-- RECORDED DATA follows --

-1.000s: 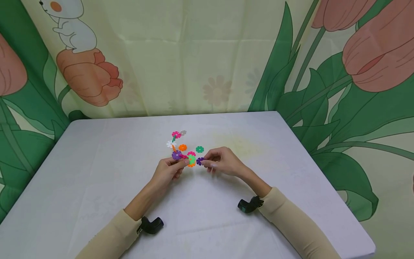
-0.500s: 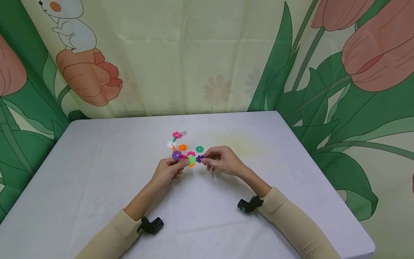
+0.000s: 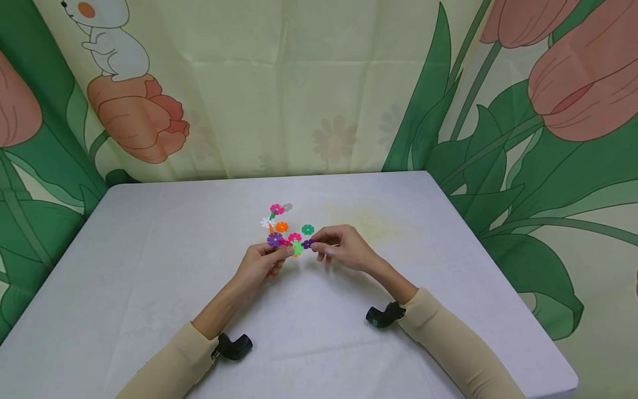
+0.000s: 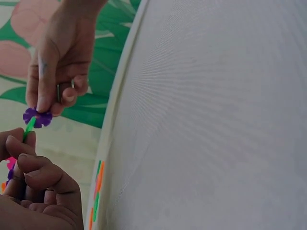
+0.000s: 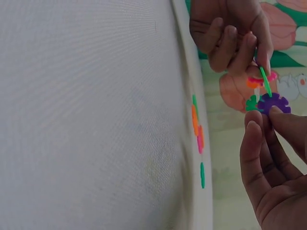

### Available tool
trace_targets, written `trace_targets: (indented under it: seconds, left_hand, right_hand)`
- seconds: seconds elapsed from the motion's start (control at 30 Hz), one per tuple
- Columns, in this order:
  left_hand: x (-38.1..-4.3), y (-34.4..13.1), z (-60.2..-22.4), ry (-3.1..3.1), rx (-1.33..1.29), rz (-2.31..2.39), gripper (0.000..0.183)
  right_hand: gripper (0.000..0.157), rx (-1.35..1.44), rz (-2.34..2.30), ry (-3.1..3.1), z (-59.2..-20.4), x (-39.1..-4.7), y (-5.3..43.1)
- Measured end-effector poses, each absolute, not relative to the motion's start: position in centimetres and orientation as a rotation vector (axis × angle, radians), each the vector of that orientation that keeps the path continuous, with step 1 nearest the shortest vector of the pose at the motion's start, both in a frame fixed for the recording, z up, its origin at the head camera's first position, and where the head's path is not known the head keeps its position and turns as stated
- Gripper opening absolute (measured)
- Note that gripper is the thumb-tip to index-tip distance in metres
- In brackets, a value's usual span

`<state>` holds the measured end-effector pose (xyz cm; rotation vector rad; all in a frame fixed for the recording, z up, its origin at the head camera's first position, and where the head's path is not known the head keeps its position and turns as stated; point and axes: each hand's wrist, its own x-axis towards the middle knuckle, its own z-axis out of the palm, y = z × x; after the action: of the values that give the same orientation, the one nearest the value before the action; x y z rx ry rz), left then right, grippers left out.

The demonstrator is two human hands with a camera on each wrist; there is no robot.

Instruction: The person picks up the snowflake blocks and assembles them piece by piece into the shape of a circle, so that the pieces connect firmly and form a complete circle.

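Observation:
Thumb and fingers of my left hand (image 3: pixel 259 269) pinch a light green notched flower disc (image 3: pixel 297 247). From it a linked chain of discs runs back: pink, a purple disc (image 3: pixel 274 239), orange, a white disc (image 3: pixel 267 223), green, a pink disc (image 3: pixel 277 209) and a greyish one. My right hand (image 3: pixel 346 249) pinches a dark purple flower disc (image 3: pixel 307 244). In the left wrist view, the green disc (image 4: pixel 29 128) is edge-on and meets the purple disc's rim (image 4: pixel 37 119). The right wrist view also shows the purple disc (image 5: pixel 274 104) against the green; how deep they interlock I cannot tell.
Loose discs lie on the white-covered table (image 3: pixel 149 277) just beyond the hands: an orange disc (image 3: pixel 281 226), a green disc (image 3: pixel 307 229) and a pink disc (image 3: pixel 294 236). Orange shows partly behind the light green disc. A printed curtain (image 3: pixel 299 111) hangs behind the table.
The purple disc in my right hand has risen slightly and turned from facing the camera to a tilted angle, closer to the green disc. The chain has shifted a little to the right.

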<state>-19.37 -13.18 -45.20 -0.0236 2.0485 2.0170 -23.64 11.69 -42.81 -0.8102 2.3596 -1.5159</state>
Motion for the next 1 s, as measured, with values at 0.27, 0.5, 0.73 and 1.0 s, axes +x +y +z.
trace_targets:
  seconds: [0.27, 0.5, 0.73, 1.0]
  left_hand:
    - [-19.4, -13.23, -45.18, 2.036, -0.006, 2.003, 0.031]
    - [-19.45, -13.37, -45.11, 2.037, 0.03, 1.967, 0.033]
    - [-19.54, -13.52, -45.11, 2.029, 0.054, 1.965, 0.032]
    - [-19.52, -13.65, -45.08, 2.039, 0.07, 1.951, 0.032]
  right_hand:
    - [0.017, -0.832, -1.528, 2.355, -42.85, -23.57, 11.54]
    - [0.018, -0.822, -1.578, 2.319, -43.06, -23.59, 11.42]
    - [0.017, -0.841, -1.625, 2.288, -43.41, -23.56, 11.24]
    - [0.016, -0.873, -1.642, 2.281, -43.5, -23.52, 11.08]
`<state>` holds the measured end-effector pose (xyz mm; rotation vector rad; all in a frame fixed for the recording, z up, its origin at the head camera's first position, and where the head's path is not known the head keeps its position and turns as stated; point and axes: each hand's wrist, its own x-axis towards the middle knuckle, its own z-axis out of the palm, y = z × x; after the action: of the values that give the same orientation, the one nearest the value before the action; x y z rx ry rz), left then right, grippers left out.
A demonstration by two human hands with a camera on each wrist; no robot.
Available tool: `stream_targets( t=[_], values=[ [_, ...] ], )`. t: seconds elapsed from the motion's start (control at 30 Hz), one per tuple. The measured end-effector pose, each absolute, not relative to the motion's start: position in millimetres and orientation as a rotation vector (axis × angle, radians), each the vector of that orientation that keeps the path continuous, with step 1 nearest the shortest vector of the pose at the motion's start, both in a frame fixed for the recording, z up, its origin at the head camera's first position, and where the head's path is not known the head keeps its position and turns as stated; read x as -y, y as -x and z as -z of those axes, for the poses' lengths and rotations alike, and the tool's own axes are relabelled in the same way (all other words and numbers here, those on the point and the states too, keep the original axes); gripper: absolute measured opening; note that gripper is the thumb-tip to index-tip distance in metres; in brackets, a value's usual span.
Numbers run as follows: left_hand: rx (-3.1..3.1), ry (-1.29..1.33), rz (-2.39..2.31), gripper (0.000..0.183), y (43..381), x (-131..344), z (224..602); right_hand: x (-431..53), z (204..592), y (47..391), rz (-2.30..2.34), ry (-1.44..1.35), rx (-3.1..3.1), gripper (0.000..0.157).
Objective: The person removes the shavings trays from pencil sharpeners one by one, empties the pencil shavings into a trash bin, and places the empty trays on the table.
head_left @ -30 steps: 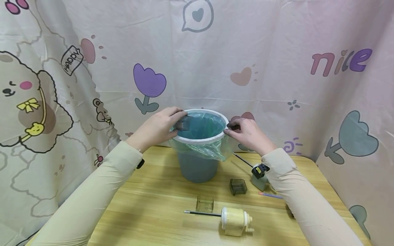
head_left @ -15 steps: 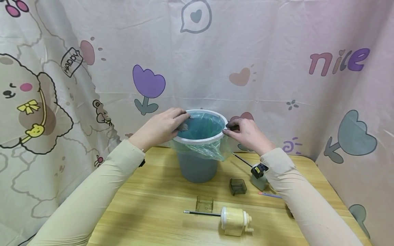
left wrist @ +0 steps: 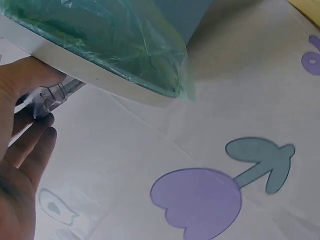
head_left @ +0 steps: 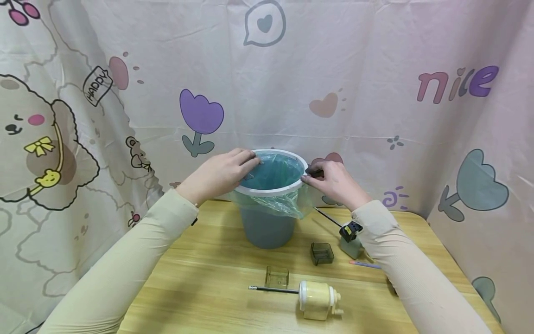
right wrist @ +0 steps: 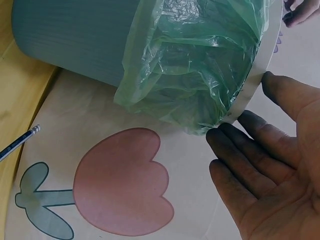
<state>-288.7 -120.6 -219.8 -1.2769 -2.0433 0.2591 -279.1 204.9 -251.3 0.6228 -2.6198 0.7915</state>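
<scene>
A blue-grey trash can with a white rim stands upright, lined with a green plastic bag that hangs over its side. Over the left part of its mouth, my left hand holds a small clear plastic box between thumb and fingers; from the head it is mostly hidden behind the hand. My right hand pinches the can's white rim on the opposite side, thumb on one face and fingertips at the other. Those fingertips look smudged dark.
In front lies a cream crank pencil sharpener with a pencil in it. Two see-through drawers, one smoky and one yellowish, sit nearby. A grey sharpener and a purple pen are by my right forearm.
My left hand has turned over the can's mouth and shifted slightly right, so the clear box shows less from the head. The right hand stays at the rim.
</scene>
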Motion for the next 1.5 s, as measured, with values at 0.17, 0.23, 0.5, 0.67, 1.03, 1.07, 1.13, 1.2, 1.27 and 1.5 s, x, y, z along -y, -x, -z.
stream_targets(
  t=[0.17,0.23,0.5,0.67,1.03,1.07,1.13,1.2,1.27,1.5],
  values=[
    [1.888,1.307,-0.464,0.039,286.1,116.3,219.7,-204.7,251.7,280.2,-0.785,-0.626,2.618,0.028],
    [1.851,1.307,-0.512,0.038,284.4,114.6,219.6,-204.7,251.8,280.2,-0.783,-0.627,2.617,0.029],
    [1.843,1.285,-0.589,0.038,279.4,111.5,218.9,-205.2,253.5,281.9,-0.802,-0.633,2.608,0.028],
    [1.853,1.280,-0.579,0.037,279.6,111.7,219.6,-204.6,252.5,279.8,-0.804,-0.619,2.617,0.029],
    [2.049,1.213,-0.268,0.040,277.4,114.5,221.0,-204.5,252.5,279.0,-0.820,-0.596,2.630,0.032],
    [2.064,1.205,-0.251,0.044,277.9,115.0,221.1,-204.5,252.7,278.8,-0.816,-0.593,2.631,0.032],
    [2.094,1.192,-0.216,0.049,278.4,116.0,221.0,-204.5,252.8,278.5,-0.816,-0.582,2.637,0.034],
    [2.122,1.177,-0.186,0.051,278.8,116.8,220.9,-204.6,253.2,277.9,-0.811,-0.575,2.641,0.034],
    [2.156,1.163,-0.147,0.052,278.6,117.3,220.5,-204.9,253.9,276.8,-0.802,-0.582,2.641,0.035],
    [2.276,1.092,0.047,0.068,274.0,116.4,217.5,-209.0,257.7,273.2,-0.799,-0.664,2.627,0.031]
  ],
)
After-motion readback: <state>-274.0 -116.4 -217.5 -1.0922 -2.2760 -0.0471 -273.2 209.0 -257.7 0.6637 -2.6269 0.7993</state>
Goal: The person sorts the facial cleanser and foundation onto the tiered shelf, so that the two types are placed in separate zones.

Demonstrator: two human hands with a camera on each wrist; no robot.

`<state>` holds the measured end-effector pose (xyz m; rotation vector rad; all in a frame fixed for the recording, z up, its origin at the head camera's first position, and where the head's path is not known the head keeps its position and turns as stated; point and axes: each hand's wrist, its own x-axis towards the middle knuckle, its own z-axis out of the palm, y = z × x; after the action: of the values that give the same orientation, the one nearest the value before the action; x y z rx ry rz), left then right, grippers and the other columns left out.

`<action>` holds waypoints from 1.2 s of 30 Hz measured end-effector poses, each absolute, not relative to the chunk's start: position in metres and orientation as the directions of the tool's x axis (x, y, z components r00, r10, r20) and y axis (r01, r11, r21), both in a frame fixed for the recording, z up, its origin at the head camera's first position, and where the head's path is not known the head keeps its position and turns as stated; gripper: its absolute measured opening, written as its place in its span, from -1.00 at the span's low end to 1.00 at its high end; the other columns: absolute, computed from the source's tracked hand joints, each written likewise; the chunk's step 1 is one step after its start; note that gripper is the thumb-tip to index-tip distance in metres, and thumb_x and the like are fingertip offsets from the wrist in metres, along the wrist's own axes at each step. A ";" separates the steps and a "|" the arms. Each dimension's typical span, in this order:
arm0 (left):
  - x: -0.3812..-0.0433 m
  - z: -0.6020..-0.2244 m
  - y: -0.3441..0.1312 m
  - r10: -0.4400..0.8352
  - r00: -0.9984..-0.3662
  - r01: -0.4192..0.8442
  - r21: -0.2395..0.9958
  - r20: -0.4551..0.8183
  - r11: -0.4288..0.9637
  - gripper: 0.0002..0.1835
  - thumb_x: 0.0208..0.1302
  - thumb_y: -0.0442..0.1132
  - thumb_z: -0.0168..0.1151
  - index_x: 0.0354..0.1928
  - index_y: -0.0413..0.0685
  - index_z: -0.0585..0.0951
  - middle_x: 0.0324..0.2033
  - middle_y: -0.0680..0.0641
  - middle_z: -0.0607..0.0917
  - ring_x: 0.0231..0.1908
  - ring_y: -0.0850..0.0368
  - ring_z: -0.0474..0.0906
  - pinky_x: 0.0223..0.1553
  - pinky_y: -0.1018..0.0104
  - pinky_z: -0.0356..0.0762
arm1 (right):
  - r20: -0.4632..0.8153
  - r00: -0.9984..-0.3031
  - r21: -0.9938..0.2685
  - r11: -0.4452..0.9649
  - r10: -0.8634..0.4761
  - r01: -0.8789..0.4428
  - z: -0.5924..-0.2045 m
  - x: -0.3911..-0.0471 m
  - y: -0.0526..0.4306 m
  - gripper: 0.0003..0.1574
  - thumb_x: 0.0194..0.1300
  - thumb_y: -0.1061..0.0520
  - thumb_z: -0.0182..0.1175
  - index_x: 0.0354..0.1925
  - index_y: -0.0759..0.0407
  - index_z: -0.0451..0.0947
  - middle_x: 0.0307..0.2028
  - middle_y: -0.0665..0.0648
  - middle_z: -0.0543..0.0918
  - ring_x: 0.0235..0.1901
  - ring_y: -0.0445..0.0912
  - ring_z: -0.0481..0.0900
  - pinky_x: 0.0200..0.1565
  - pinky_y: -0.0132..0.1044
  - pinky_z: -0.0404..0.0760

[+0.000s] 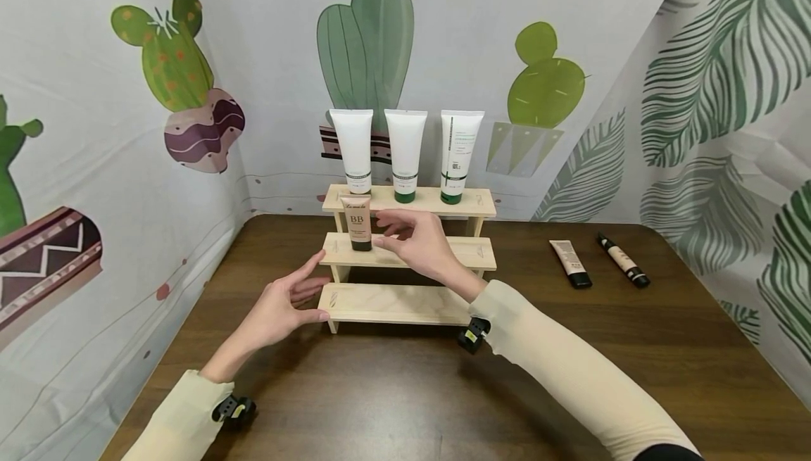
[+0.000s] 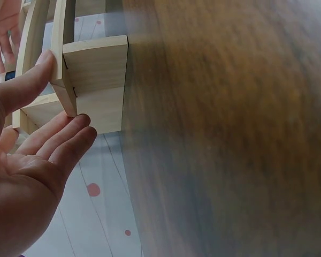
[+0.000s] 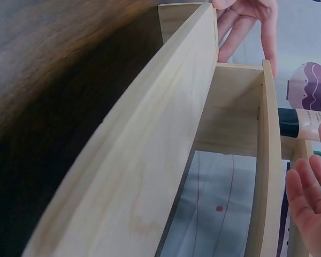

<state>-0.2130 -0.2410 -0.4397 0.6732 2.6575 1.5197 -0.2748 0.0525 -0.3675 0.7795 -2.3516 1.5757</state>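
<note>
A three-tier pale wooden stand [image 1: 399, 304] sits on the table. On its middle tier, near the left end, a small beige BB cream tube [image 1: 360, 222] stands upright on its black cap. Just right of that tube is my right hand [image 1: 421, 239], thumb and fingers apart, with a gap to the tube in the right wrist view. My left hand [image 1: 279, 310] touches the stand's left end with its fingers extended; the thumb rests at the lowest tier. Three white tubes [image 1: 405, 151] stand cap-down along the top tier.
To the right on the brown table [image 1: 393, 390] lie a beige tube with a black cap [image 1: 571, 264] and a slim beige-and-black pen-like tube [image 1: 624, 261]. Behind the table hangs a cactus-print cloth [image 1: 456, 39].
</note>
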 end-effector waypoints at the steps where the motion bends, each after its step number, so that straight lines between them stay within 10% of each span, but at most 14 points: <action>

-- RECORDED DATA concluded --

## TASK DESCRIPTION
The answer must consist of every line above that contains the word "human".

## OUTPUT FOR THIS EXERCISE
The demonstrator is two human hands with a camera on each wrist; there is no robot.
A demonstration by two human hands with a camera on each wrist; no robot.
Demonstrator: two human hands with a camera on each wrist; no robot.

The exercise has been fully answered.